Memastikan Efektivitas Pengadaan Proyek Energi Terbarukan

Jakarta, 20 September 2023 – Standardisasi Power Purchase Agreement (PPA) atau perjanjian jual beli listrik menjadi salah satu cara untuk mempercepat negosiasi proyek energi terbarukan serta menghindari potensi terjadinya pelanggaran hukum.  Hal ini menjadi salah satu pembahasan dalam Indonesia Energy Transition Dialogue (IETD) 2023.

Senior Partner of UMBRA,  Kirana Sastrawijaya mengungkapkan hal yang perlu dipertimbangkan dalam melakukan standardisasi di antaranya dengan merujuk pada PPA  yang sudah bankable atau memenuhi persyaratan bank dan terbukti sukses.

“Selain merujuk pada PPA yang sudah sukses, hal lainnya yang perlu dipertimbangkan untuk standardisasi PPA adalah memberikan klausul fleksibilitas untuk menghindari penyimpangan yang dianggap sebagai “pelanggaran hukum”, memberikan fleksibilitas untuk mengadopsi perkembangan teknologi baru, adanya implikasi studi keuangan untuk menjustifikasi alokasi risiko serta adanya perbandingan dengan negara lain,” jelas Kirana.

Raditya Wiranegara, Analis Senior Institute for Essential Services Reform (IESR) menyatakan, tantangan yang perlu diperhatikan di dalam standardisasi PPA adalah bagaimana caranya standardisasi ini dapat disesuaikan dengan dinamika pasar; apakah dengan pemutakhiran standar PPA di dalam periode tertentu, misalnya. Dengan begitu, investor siap dan tetap mendapatkan kepastian.

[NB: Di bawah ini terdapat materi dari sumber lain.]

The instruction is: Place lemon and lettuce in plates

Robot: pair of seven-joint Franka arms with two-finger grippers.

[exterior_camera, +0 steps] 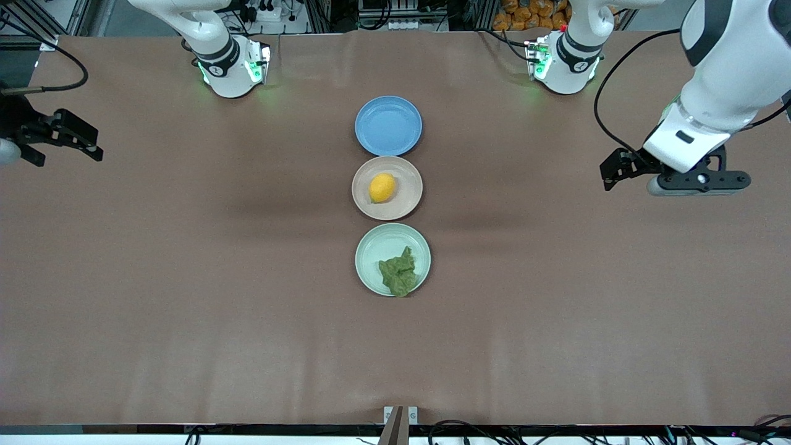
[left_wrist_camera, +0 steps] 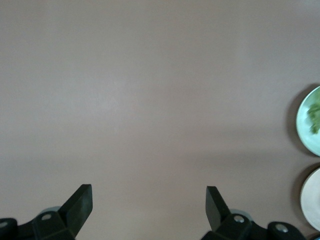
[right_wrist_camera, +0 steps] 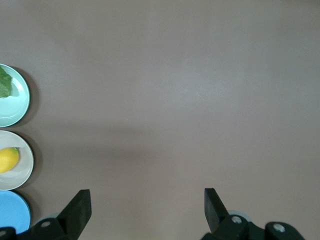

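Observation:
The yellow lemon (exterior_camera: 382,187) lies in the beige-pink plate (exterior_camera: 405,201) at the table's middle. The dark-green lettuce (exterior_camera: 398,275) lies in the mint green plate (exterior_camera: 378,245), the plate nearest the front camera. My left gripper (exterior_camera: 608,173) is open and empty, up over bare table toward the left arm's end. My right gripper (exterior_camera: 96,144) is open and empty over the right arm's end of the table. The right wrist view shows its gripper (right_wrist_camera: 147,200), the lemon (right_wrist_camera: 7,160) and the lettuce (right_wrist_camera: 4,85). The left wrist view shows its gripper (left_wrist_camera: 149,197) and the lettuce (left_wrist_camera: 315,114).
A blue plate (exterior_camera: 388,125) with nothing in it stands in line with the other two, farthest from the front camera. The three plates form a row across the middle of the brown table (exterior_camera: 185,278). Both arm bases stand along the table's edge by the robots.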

“Selain itu, standardisasi ini, sebagaimana yang disampaikan oleh Kirana, juga perlu memperhatikan teknologi pembangkit. Artinya, standar PPA untuk pembangkit listrik berbasis fosil dibedakan dari standar PPA untuk pembangkit listrik berbasis energi terbarukan” kata Raditya Wiranegara, Analis Senior Institute for Essential Services Reform (IESR).

Dari kalangan industri, Komite Eksekutif Kadin Net Zero Hub Anthony Utomo menyampaikan dalam pembahasan PPA, ketersediaan proyek energi terbarukan menjadi hal penting.

“Berkaitan dengan PPA yang berhubungan dengan pengembang, pertama, proyek energi terbarukannya harus ada dulu. Kedua, standarisasi PPA akan sangat membantu sehingga negosiasi tidak perlu berlama-lama dan ada transparansi. Ketiga, mengenai hak karbon, terutama untuk PPA yang sudah berjalan, apakah akan menjadi miliknya risk taker (pengampu risiko) PLN atau pengembang,” ungkapnya.

Senior Programme Lead, CEEW Centre for Energy Finance, Arjun Dutt memaparkan pengalaman India dalam pengadaan proyek energi terbarukan melalui proses lelang. Menurutnya, beberapa hal yang perlu dilakukan untuk menciptakan paket kebijakan yang mendukung pengadaan proyek energi terbarukan adalah dengan adanya kepastian permintaan, memitigasi risiko lahan dan evakuasi, integrasi jaringan, dan memitigasi risiko penjamin (off-taker).

“Hal yang dapat menciptakan kepastian permintaan di antaranya dengan adanya kewajiban pembelian energi terbarukan (Renewable Purchase Obligation, RPO) seperti penentuan standar portofolio energi terbarukan. Selain itu dapat pula membuka akses luas bagi konsumen untuk mempromosikan adopsi energi terbarukan, serta mengembangkkan sumber-sumber baru permintaan energi terbarukan seperti kendaraan listrik dan hidrogen hijau,” jelas Arjun.

Zulfikar Manggau Senior Specialist Project Management and Power Generation, PT PLN mengakui bahwa pihaknya pun menginginkan pengadaan proyek energi terbarukan, PPA yang lebih efisien dan kompetitif.

“PLN sedang mengupayakan agar bisa segera meningkatkan penjualan melalui industri yang terus tumbuh, sehingga sisi permintaan terus bertambah dan bisa menambah pembangkit energi baru terbarukan ke depannya,” ujar Zulfikar. Zulfikar menyebut pihaknya saat ini sedang finalisasi Permen Perjanjian Jual Beli LIstrik (PJBL).

Indonesia Clean Energy Forum (ICEF) dan Institute for Essential Services Reform (IESR) bekerja sama dengan Kementerian Energi dan Sumber Daya Mineral (KESDM) menyelenggarakan Indonesia Energy Transition Dialogue (IETD) 2023 pada 18-20 September 2023.